Persello C, Tolpekin V A, Bergado J R, de By R A
Faculty of Geo-Information Science and Earth Observation (ITC), University of Twente, the Netherlands.
Remote Sens Environ. 2019 Sep 15;231:111253. doi: 10.1016/j.rse.2019.111253.
Accurate spatial information of agricultural fields in smallholder farms is important for providing actionable information to farmers, managers, and policymakers. Very High Resolution (VHR) satellite images can capture such information. However, the automated delineation of fields in smallholder farms is a challenging task because of their small size, irregular shape and the use of mixed-cropping systems, which make their boundaries vaguely defined. Physical edges between smallholder fields are often indistinct in satellite imagery and contours need to be identified by considering the transition of the complex textural pattern between fields. In these circumstances, standard edge-detection algorithms fail to extract accurate boundaries.

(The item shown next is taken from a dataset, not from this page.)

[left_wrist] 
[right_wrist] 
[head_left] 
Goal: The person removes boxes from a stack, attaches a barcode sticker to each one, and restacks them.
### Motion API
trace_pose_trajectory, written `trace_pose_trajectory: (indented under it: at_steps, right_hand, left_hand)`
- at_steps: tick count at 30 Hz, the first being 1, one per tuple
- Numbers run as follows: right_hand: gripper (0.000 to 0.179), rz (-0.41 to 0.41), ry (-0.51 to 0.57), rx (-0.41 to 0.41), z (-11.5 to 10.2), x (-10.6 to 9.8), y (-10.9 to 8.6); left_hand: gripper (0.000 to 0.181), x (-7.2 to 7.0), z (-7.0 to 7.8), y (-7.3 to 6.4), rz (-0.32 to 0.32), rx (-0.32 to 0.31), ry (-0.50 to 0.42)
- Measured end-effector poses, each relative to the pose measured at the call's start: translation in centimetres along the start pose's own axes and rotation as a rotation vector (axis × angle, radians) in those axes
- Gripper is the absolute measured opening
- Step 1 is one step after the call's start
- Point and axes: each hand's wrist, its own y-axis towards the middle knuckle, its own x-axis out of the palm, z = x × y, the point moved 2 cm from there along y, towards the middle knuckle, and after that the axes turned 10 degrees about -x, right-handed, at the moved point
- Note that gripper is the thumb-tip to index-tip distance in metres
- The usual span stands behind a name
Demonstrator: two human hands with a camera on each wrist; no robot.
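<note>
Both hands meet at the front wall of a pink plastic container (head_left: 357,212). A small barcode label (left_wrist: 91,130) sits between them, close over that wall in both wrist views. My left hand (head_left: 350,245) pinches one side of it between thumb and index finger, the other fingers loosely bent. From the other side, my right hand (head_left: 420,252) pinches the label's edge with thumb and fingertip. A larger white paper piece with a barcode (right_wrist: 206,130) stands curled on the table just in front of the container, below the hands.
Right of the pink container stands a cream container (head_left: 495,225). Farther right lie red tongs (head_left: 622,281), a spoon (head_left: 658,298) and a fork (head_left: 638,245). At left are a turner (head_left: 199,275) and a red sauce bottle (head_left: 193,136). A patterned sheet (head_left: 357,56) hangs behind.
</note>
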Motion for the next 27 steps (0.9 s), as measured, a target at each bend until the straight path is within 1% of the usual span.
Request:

This article introduces a strategy to detect field boundaries using a fully convolutional network in combination with a globalisation and grouping algorithm. The convolutional network using an encoder-decoder structure is capable of learning complex spatial-contextual features from the image and accurately detects sparse field contours. A hierarchical segmentation is derived from the contours using the oriented watershed transform and by iteratively merging adjacent regions based on the average strength of their common boundary. Finally, field segments are obtained by adopting a combinatorial grouping algorithm exploiting the information of the segmentation hierarchy. An extensive experimental analysis is performed in two study areas in Nigeria and Mali using WorldView-2/3 images and comparing several state-of-the-art contour detection algorithms. The algorithms are compared based on the precision-recall accuracy assessment strategy which is tolerating small localisation errors in the detected contours. The proposed strategy shows promising results by automatically delineating field boundaries with F-scores higher than 0.7 and 0.6 on our two test areas, respectively, outperforming alternative techniques.
小农农场农田的精确空间信息对于向农民、管理者和政策制定者提供可操作的信息非常重要。超高分辨率(VHR)卫星图像可以捕捉此类信息。然而,小农农场农田的自动划定是一项具有挑战性的任务,因为它们规模小、形状不规则且采用混合作物种植系统,这使得它们的边界难以明确界定。小农农场之间的实际边界在卫星图像中往往不清晰,需要通过考虑农田之间复杂纹理模式的过渡来识别轮廓。在这种情况下,标准的边缘检测算法无法提取准确的边界。本文介绍了一种结合全球化和分组算法使用全卷积网络来检测农田边界的策略。使用编码器 - 解码器结构的卷积网络能够从图像中学习复杂的空间上下文特征,并准确检测稀疏的农田轮廓。利用定向分水岭变换并基于相邻区域公共边界的平均强度迭代合并相邻区域,从轮廓中得出层次分割。最后,通过采用利用分割层次信息的组合分组算法获得农田片段。在尼日利亚和马里的两个研究区域使用WorldView - 2/3图像进行了广泛的实验分析,并比较了几种最先进的轮廓检测算法。基于精确召回率精度评估策略对算法进行比较,该策略容忍检测到的轮廓中存在小的定位误差。所提出的策略显示出了有前景的结果,在我们的两个测试区域分别以高于0.7和0.6的F分数自动划定农田边界,优于其他技术。